Per Papa Ratzinger, "il fatto stesso di elevare al Cielo questa invocazione, ci pone già nella giusta condizione, ci mette nella verità di noi stessi: noi infatti siamo coloro che hanno gridato a Dio e sono stati salvati. Dio è il Salvatore, noi quelli che si trovano nel pericolo. Lui è il medico, noi i malati". Riconoscerlo "è il primo passo verso la salvezza, verso l’uscita dal labirinto in cui noi stessi ci chiudiamo con il nostro orgoglio. Alzare gli occhi al Cielo, protendere le mani e invocare aiuto è la via di uscita, a patto che ci sia Qualcuno che ascolta, e che può venire in nostro soccorso".

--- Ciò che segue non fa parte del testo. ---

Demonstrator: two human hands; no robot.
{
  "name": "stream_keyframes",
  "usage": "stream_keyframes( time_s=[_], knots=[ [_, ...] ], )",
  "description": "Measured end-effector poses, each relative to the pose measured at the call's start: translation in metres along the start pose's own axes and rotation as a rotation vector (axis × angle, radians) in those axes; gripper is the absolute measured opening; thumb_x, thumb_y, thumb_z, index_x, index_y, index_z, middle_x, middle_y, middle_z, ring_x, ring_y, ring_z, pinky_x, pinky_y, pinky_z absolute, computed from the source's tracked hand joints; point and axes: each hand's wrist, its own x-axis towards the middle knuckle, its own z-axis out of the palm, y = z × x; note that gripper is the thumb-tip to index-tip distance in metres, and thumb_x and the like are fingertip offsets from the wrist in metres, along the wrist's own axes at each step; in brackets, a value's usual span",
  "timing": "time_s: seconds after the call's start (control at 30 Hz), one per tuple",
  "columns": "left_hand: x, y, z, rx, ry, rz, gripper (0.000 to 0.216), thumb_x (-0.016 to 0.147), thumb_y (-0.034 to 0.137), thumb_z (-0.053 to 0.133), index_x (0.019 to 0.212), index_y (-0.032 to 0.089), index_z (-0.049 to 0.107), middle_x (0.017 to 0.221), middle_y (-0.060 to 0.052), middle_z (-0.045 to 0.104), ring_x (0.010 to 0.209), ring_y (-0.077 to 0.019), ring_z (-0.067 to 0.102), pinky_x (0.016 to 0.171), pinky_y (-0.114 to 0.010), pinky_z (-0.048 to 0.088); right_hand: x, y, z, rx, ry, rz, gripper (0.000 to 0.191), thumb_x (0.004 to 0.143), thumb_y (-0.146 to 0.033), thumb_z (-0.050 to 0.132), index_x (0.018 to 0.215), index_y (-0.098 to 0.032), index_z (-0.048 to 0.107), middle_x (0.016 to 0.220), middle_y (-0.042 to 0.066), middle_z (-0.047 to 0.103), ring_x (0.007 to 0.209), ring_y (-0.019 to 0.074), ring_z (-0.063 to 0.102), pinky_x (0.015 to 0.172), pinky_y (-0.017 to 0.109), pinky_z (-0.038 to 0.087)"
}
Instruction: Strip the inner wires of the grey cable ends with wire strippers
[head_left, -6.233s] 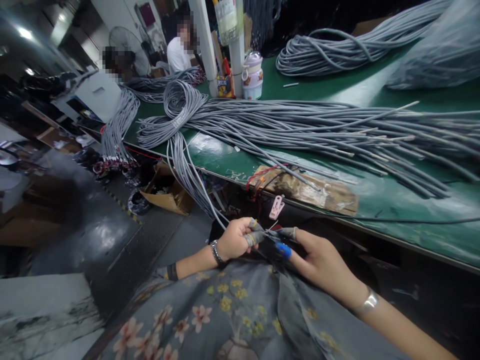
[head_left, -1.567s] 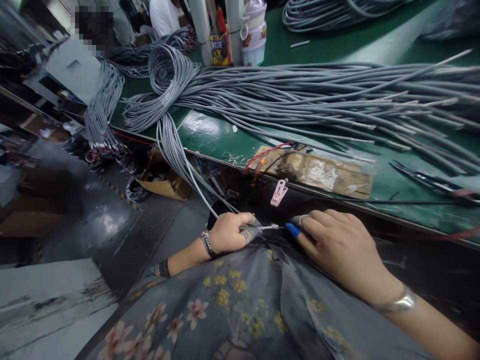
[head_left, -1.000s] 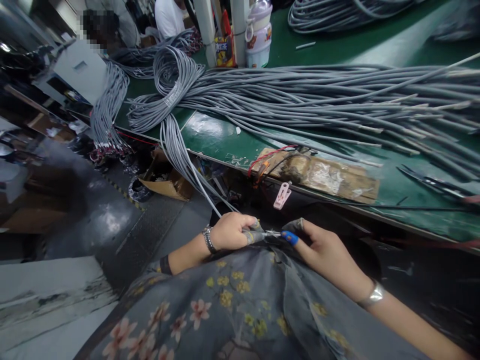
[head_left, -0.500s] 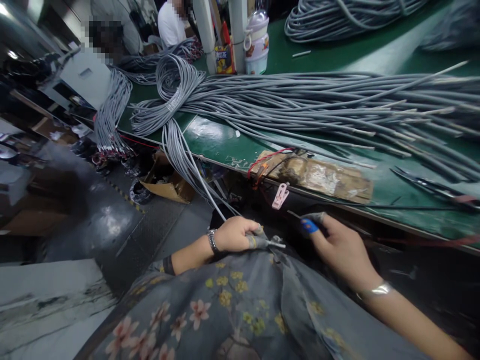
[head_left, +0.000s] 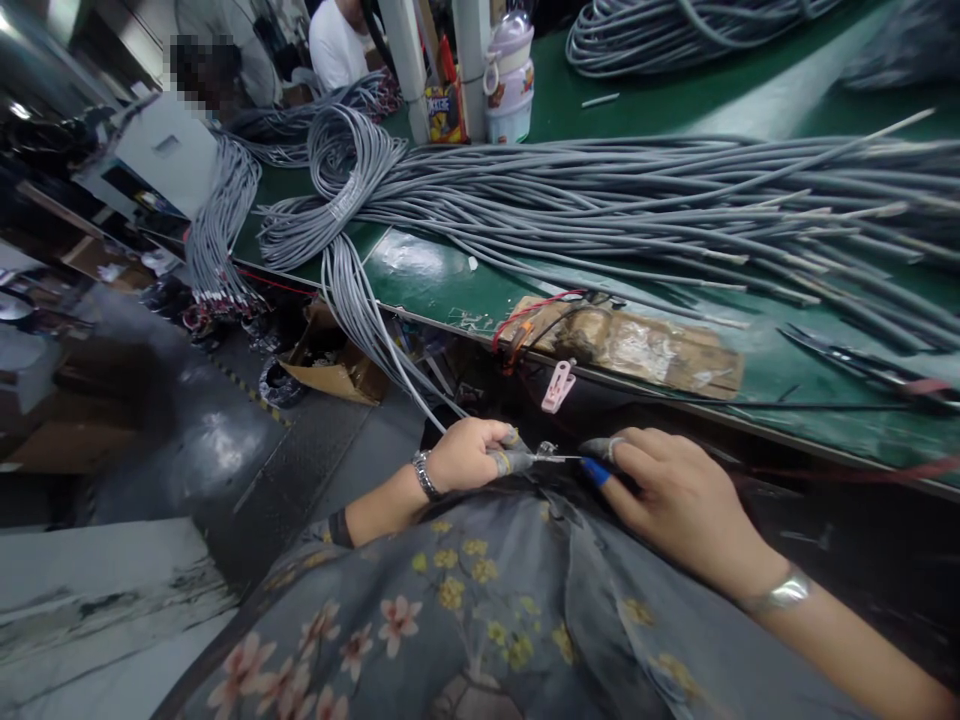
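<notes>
My left hand [head_left: 472, 452], with grey covers on its fingertips, is closed around the end of a grey cable [head_left: 421, 400]. The stripped tip points right, out past the fingers. A small shiny clear scrap sits just above that tip. My right hand [head_left: 667, 480] faces it, thumb and forefinger pinched together, with blue tape on the thumb and a grey cover on the finger. A thin pale line [head_left: 571, 458] runs between the cable tip and this pinch; whether it is a strand or a small tool I cannot tell.
A large bundle of grey cables [head_left: 570, 200] lies along the green bench [head_left: 420, 262]. Cutters [head_left: 855, 362], taped cardboard [head_left: 660, 350] and a hanging pink clip [head_left: 558, 387] are near the edge. A cup [head_left: 510, 85] stands behind; an open box [head_left: 337, 360] sits below. Another person is at the back.
My right hand has moved left, bringing its pinch to the cable tip. The left hand has risen slightly with the cable still in it.
</notes>
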Motion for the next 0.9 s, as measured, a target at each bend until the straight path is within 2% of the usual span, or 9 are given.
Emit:
stream_keyframes(
  time_s=[0.2,0.33,0.43,0.53,0.63,0.7,0.8,0.9],
  knots=[
    [0.0,0.003,0.001,-0.013,-0.016,-0.035,0.025,0.075,0.035,0.065,0.076,0.01,0.067,0.064,-0.001,0.063,0.056,-0.0085,0.05,0.058,-0.018,0.041,0.001,-0.003,0.002,0.084,-0.027,-0.007,0.024,0.09,-0.025,0.042,0.073,-0.019,0.059,0.065,0.004,0.056,0.058,0.0174,0.05,0.056,0.03,0.036],
    [0.001,0.003,0.0,0.001,-0.018,-0.029,0.027,0.075,0.037,0.066,0.076,0.01,0.068,0.063,0.0,0.062,0.056,-0.0085,0.05,0.058,-0.018,0.041,0.0,-0.002,0.004,0.233,-0.049,0.096,0.025,0.089,-0.028,0.043,0.069,-0.021,0.057,0.063,0.004,0.057,0.059,0.018,0.052,0.056,0.03,0.039],
    [0.003,0.006,0.0,-0.01,-0.027,-0.025,0.027,0.076,0.037,0.065,0.078,0.01,0.068,0.065,-0.001,0.063,0.057,-0.0089,0.051,0.058,-0.018,0.041,-0.001,-0.006,0.011,0.52,-0.106,0.288,0.025,0.088,-0.034,0.046,0.071,-0.022,0.059,0.066,0.004,0.06,0.062,0.018,0.056,0.059,0.03,0.044],
    [0.002,0.01,0.002,0.076,-0.066,-0.016,0.026,0.077,0.037,0.063,0.08,0.011,0.07,0.067,-0.002,0.065,0.058,-0.0098,0.054,0.058,-0.018,0.04,-0.001,-0.008,0.022,0.875,-0.122,0.583,0.029,0.083,-0.047,0.054,0.071,-0.022,0.06,0.064,0.002,0.06,0.057,0.0169,0.054,0.055,0.029,0.044],
    [0.0,0.012,0.005,0.311,-0.136,-0.007,0.019,0.075,0.034,0.065,0.076,0.016,0.071,0.062,0.0,0.064,0.061,-0.0114,0.056,0.058,-0.019,0.038,-0.002,-0.004,0.03,1.147,0.072,0.914,0.04,0.073,-0.062,0.061,0.067,-0.023,0.055,0.052,-0.003,0.045,0.045,0.0121,0.038,0.044,0.026,0.035],
    [0.0,0.01,0.006,0.349,-0.104,-0.033,0.018,0.076,0.033,0.064,0.076,0.016,0.07,0.062,0.0,0.064,0.061,-0.0114,0.057,0.058,-0.019,0.038,-0.003,0.001,0.029,1.171,0.171,1.018,0.042,0.068,-0.064,0.065,0.069,-0.023,0.056,0.053,-0.004,0.044,0.046,0.0111,0.036,0.044,0.024,0.033],
    [0.0,0.004,0.006,0.136,0.014,-0.069,0.022,0.08,0.034,0.061,0.082,0.013,0.068,0.067,0.0,0.066,0.059,-0.0095,0.056,0.057,-0.018,0.04,-0.004,0.004,0.022,1.042,0.113,0.992,0.042,0.066,-0.063,0.068,0.072,-0.022,0.061,0.064,0.0,0.056,0.056,0.0142,0.046,0.051,0.026,0.04],
    [0.002,0.002,0.008,-0.028,0.084,-0.043,0.025,0.082,0.035,0.06,0.085,0.011,0.065,0.069,-0.002,0.068,0.059,-0.01,0.058,0.057,-0.018,0.043,0.001,-0.003,0.017,1.045,-0.067,0.907,0.045,0.062,-0.065,0.069,0.069,-0.021,0.062,0.068,0.002,0.061,0.063,0.0175,0.053,0.059,0.029,0.046]
  ],
)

"Gesù Cristo - ha poi concluso Papa Benedetto - è la prova che Dio ha ascoltato il nostro grido. Non solo! Dio nutre per noi un amore così forte, da non poter rimanere in Se stesso, da uscire da Se stesso e venire in noi, condividendo fino in fondo la nostra condizione. La risposta che Dio ha dato in Gesù al grido dell’uomo supera infinitamente la nostra attesa, giungendo ad una solidarietà tale che non può essere soltanto umana, ma divina. Solo il Dio che è amore e l’amore che è Dio poteva scegliere di salvarci attraverso questa via, che è certamente la più lunga, ma è quella che rispetta la verità sua e nostra: la via della riconciliazione, del dialogo, della collaborazione".